Your objective:
Look below for the lines from the one with "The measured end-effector" to the one with "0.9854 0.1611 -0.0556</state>", and copy exactly those lines, both ends included.
[[ Provided data open ]]
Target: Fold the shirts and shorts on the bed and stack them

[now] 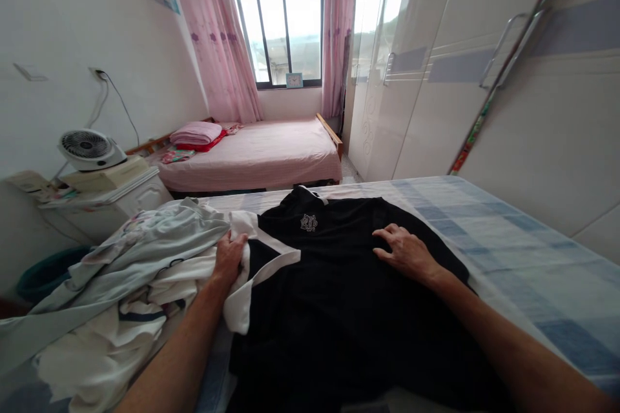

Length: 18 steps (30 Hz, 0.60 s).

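Note:
A black polo shirt (329, 284) with white sleeves and a small chest crest lies spread on the blue checked bed sheet (513, 239) in front of me. My left hand (228, 259) is closed on the shirt's white left sleeve (252, 251), fingers curled around the fabric. My right hand (405, 250) lies flat on the shirt's right shoulder, fingers spread and pressing the cloth down.
A heap of pale clothes (126, 284) sits left of the shirt. Beyond are a pink bed (261, 151), a white fan (87, 148) on a cabinet at left, wardrobe doors (484, 77) along the right, and a window (283, 26) with pink curtains.

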Tool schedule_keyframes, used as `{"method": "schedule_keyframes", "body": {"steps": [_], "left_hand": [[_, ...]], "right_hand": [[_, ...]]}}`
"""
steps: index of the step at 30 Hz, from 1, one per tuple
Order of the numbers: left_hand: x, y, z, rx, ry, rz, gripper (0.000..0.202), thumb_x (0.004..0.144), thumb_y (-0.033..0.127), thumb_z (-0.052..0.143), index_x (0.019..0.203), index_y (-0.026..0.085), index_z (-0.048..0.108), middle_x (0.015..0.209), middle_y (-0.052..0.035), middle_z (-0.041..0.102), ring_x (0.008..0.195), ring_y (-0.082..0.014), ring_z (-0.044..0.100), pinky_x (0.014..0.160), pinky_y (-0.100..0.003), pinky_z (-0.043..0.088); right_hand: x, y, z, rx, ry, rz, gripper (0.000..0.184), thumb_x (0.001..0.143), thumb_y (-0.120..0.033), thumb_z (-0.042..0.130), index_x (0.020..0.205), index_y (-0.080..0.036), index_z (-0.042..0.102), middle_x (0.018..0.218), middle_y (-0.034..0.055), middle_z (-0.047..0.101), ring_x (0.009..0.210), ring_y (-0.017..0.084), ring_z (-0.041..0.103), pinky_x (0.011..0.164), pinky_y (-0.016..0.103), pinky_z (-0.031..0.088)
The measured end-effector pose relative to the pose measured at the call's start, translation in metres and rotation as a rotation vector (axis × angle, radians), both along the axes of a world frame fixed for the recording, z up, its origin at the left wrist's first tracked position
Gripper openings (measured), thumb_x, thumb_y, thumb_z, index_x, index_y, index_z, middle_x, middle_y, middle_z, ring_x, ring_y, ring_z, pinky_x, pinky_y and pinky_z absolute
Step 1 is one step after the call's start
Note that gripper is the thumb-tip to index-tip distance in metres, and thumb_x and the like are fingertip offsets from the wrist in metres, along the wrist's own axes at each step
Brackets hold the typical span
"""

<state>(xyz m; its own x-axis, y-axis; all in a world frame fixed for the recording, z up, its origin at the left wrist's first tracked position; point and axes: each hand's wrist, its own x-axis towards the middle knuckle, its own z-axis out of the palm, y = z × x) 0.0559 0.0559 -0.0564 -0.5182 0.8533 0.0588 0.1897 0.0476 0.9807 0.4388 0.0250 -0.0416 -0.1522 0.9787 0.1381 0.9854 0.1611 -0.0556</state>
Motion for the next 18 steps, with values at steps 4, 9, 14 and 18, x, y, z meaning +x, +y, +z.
{"method": "schedule_keyframes", "body": {"steps": [4,9,14,18], "left_hand": [[-0.002,0.000,-0.003,0.005,-0.070,-0.064,0.018,0.063,0.027,0.059,0.077,0.016,0.060,0.067,-0.0017,0.060,0.060,-0.0158,0.053,0.059,-0.028,0.044],[-0.004,0.002,-0.006,-0.006,-0.083,-0.055,0.019,0.062,0.026,0.059,0.078,0.016,0.060,0.067,-0.0011,0.060,0.059,-0.0151,0.054,0.058,-0.026,0.044],[-0.004,0.002,-0.004,-0.019,-0.030,-0.051,0.017,0.064,0.026,0.058,0.077,0.015,0.060,0.068,-0.0019,0.061,0.060,-0.0149,0.053,0.058,-0.026,0.044],[-0.004,0.002,-0.004,-0.031,-0.021,-0.053,0.018,0.065,0.026,0.057,0.079,0.015,0.060,0.069,-0.0023,0.061,0.061,-0.0151,0.053,0.059,-0.026,0.044]], "right_hand": [[0.001,0.004,-0.004,0.069,0.044,-0.052,0.023,0.083,-0.021,0.044,0.096,-0.022,0.062,0.103,0.0058,0.064,0.092,0.020,0.059,0.073,0.028,0.042],[0.039,0.020,0.009,-0.022,0.187,-0.421,0.031,0.081,-0.026,0.041,0.105,-0.022,0.060,0.092,0.0081,0.068,0.087,0.024,0.063,0.068,0.030,0.042],[0.100,0.024,0.016,-0.146,0.125,-0.672,0.039,0.078,-0.029,0.043,0.110,-0.016,0.060,0.096,0.0154,0.068,0.089,0.030,0.064,0.068,0.036,0.046],[0.105,0.027,0.007,0.090,0.149,-0.497,0.042,0.081,-0.026,0.040,0.118,-0.015,0.057,0.111,0.0145,0.064,0.098,0.027,0.062,0.080,0.037,0.048]]}}
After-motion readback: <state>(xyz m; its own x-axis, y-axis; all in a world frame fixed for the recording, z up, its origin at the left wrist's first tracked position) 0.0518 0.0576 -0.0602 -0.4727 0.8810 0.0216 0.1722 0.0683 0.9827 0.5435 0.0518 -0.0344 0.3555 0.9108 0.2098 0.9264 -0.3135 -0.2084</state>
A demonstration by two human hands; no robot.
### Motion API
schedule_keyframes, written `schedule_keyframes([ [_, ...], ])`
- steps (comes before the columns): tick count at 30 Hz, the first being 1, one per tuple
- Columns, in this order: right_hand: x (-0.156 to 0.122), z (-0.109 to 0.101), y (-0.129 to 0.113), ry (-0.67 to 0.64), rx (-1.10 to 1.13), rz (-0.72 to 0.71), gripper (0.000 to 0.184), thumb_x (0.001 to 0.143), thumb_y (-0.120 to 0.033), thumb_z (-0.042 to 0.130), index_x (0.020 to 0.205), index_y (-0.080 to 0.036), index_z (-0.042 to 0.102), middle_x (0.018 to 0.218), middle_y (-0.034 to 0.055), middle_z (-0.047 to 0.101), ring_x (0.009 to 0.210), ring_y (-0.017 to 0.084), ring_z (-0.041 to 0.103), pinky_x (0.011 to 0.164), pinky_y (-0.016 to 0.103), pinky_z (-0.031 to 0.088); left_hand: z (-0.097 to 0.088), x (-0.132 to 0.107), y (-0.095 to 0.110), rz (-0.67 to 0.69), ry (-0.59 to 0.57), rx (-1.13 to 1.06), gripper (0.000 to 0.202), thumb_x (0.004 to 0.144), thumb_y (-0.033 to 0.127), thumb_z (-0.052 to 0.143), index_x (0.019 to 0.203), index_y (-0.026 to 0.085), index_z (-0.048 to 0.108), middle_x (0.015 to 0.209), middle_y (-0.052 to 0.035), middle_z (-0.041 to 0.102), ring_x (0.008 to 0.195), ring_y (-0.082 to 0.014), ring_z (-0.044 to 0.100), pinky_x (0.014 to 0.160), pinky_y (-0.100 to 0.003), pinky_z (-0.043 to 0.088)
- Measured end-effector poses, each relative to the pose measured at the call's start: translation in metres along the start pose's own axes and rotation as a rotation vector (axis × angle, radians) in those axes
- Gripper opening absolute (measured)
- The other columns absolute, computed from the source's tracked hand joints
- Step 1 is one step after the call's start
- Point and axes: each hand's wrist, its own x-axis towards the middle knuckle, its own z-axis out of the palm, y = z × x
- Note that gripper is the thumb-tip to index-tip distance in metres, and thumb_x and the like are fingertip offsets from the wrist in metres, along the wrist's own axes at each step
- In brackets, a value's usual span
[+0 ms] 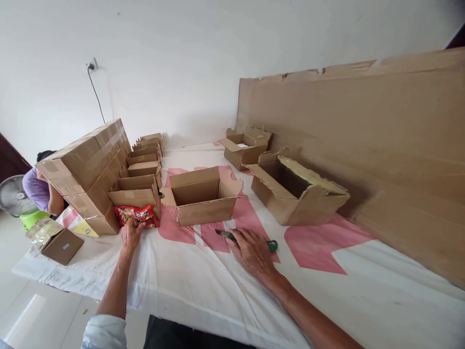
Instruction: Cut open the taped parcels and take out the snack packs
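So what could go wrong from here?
The green cutter in the right hand might nick the cloth below if its blade is out, which is hard to tell. The red packet in the left hand might slip if loosely held. The small box near the cloth's left edge could get knocked off.

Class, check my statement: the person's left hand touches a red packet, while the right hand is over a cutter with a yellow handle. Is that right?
Not quite: the handle colour is wrong. The head view shows that the cutter has a green handle. The left hand does touch a red packet, and the right hand is over the cutter.
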Motion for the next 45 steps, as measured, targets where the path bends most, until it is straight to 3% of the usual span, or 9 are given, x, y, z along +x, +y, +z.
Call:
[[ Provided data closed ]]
Result of the task:
The measured end-effector pose relative to the pose measured at the call's start, translation in metres and rotation as a rotation vector (axis × angle, radians), both along the axes of a world frame fixed for the recording, z up, its origin at the left wrist's first tracked position
Gripper openings (measured), thumb_x, thumb_y, thumb_z, index_x, index_y, index_z, middle_x, middle_y, middle_z, ring_x, ring_y, ring_z, pinky_x, pinky_y and pinky_z absolute
Step 1 is one step after the call's start
Note that gripper is the thumb-tip to index-tip distance in metres, and thumb_x and the like are fingertip offsets from the wrist in metres, along the wrist's own axes at each step
Brackets hold the typical span
"""

<state>(xyz m; its own x-axis, y-axis; all in a world frame fixed for the recording, z up, its origin at the left wrist's first tracked position; point and axes: each hand's wrist, its own x-axis towards the middle knuckle, its own z-axis out of the palm, y = z × x) 0.0559 0.0559 -0.0564 -0.5182 0.8533 0.0588 0.1897 0.0476 0.9807 0.4388 0.0250 -0.0416 -0.1522 0.9787 0.1381 0.9854 0.1611 -0.0556</state>

This exercise requires nothing more.